Sie hält dabei eine Betonung folgender Aspekte für erforderlich:
- Nach einer Versicherung in der privaten Krankenversicherung (PKV) ist eine Rückkehr in die gesetzliche Krankenversicherung (GKV) nur unter bestimmten engen Vorraussetzungen möglich.
- Veränderungen in wirtschaftlichen, finanziellen und familiären Verhältnissen müssen die Versicherten bzw. Leistungsempfänger ihren zuständigen Krankenkassen, Arbeitsagenturen und Sozialämtern umgehend mitteilen, um das Risiko zu vermeiden, ihren Krankenversicherungsschutz zu verlieren, weil sie die Frist zur Fortsetzung einer freiwilligen gesetzlichen Versicherung versäumen.
- Für die von Hartz IV Betroffenen wird das BMWA gebeten, auf die Arbeitsagenturen dahingehend einzuwirken, dass in ALG II-Bescheiden, die einen Wegfall der bestehenden Krankenversicherungspflicht bzw. Familienversicherung in der GKV zur Folge haben, über die Möglichkeit der freiwilligen Versicherung in der GKV informiert wird.
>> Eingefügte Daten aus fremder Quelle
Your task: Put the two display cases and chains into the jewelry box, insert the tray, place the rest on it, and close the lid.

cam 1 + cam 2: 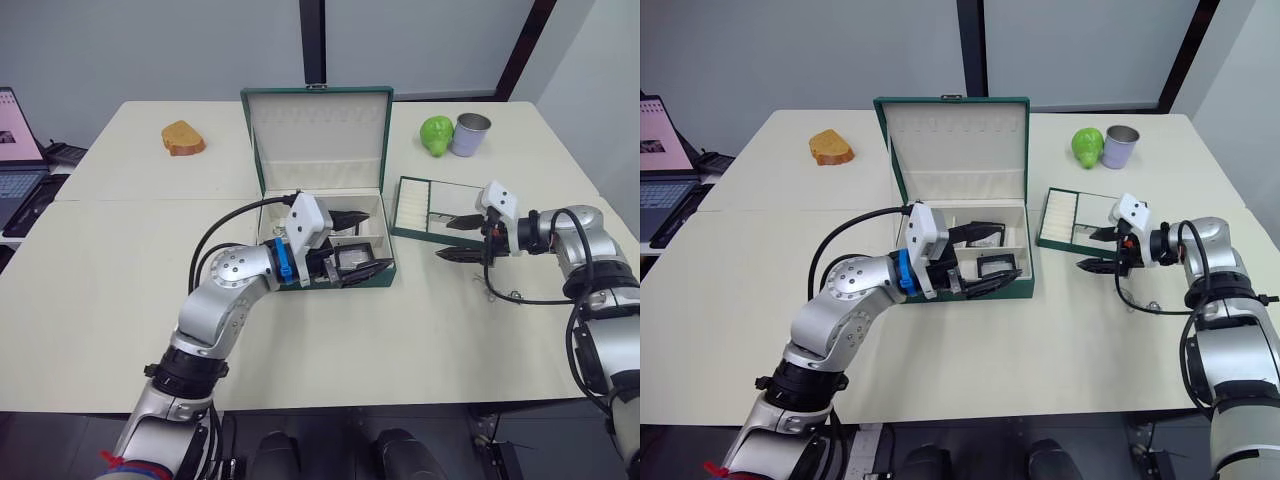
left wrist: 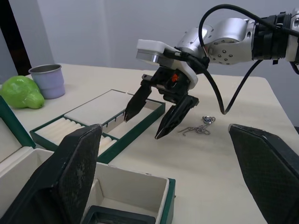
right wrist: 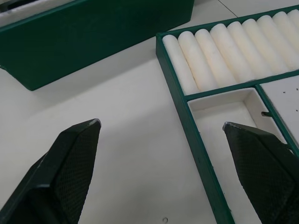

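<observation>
**Jewelry box open, tray beside it, both grippers spread**

The jewelry box (image 1: 322,268) is set mid-table with its lid (image 1: 318,135) raised at the far side. A display case (image 1: 352,258) is seen lying in its near right compartment. The left gripper (image 1: 352,243) is held over that compartment, fingers released and empty. The tray (image 1: 430,207) lies just right of the box. The right gripper (image 1: 461,238) is poised at the tray's near edge, fingers apart, nothing grasped. A small chain (image 2: 200,129) is left on the table beyond it, further right.
</observation>
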### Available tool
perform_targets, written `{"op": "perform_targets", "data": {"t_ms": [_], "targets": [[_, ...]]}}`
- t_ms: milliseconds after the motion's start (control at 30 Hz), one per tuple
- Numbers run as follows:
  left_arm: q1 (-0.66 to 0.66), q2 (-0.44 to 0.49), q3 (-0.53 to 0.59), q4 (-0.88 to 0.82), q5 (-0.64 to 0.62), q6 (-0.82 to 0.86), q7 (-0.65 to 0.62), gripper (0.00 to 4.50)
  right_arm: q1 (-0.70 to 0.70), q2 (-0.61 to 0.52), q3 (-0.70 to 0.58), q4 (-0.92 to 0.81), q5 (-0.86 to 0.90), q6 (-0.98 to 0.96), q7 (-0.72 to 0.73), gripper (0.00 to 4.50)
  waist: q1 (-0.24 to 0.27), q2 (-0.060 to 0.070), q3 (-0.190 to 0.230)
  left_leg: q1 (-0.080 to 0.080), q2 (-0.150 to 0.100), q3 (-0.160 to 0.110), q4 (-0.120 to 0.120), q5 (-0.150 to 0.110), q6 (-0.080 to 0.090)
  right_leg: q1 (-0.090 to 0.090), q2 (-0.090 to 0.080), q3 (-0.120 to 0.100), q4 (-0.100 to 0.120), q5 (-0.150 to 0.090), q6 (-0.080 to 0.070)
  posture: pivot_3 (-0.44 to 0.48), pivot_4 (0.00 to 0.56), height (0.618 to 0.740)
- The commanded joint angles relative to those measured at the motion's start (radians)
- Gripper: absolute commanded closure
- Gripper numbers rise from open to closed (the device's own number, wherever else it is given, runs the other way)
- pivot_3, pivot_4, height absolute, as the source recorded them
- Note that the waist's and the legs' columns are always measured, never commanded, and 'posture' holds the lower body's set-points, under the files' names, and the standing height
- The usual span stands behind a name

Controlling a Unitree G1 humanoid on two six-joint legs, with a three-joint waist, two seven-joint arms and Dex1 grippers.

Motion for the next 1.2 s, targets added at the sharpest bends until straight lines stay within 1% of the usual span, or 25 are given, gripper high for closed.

Dabei sollte ausdrücklich auf die einzuhaltende Frist von drei Monaten sowie auf die Folgen bei Nichteinhaltung hingewiesen werden.
- Bei Zahlungsschwierigkeiten besteht für GKV-Versicherte nach dem Sozialgesetzbuch die Möglichkeit, bei den gesetzlichen Krankenkassen einen Antrag auf Stundung der Beiträge zu stellen.
Die GMK bittet das BMJ außerdem um Prüfung, ob die Regelungen des VVG für PKV-Versicherte in wirtschaftlichen Notlagen zur Vermeidung eines Verlustes des Krankenversicherungsschutzes angepasst werden müssen und die bestehenden Regelungen im Falle des Zahlungsverzuges in diesen Fällen ausreichen.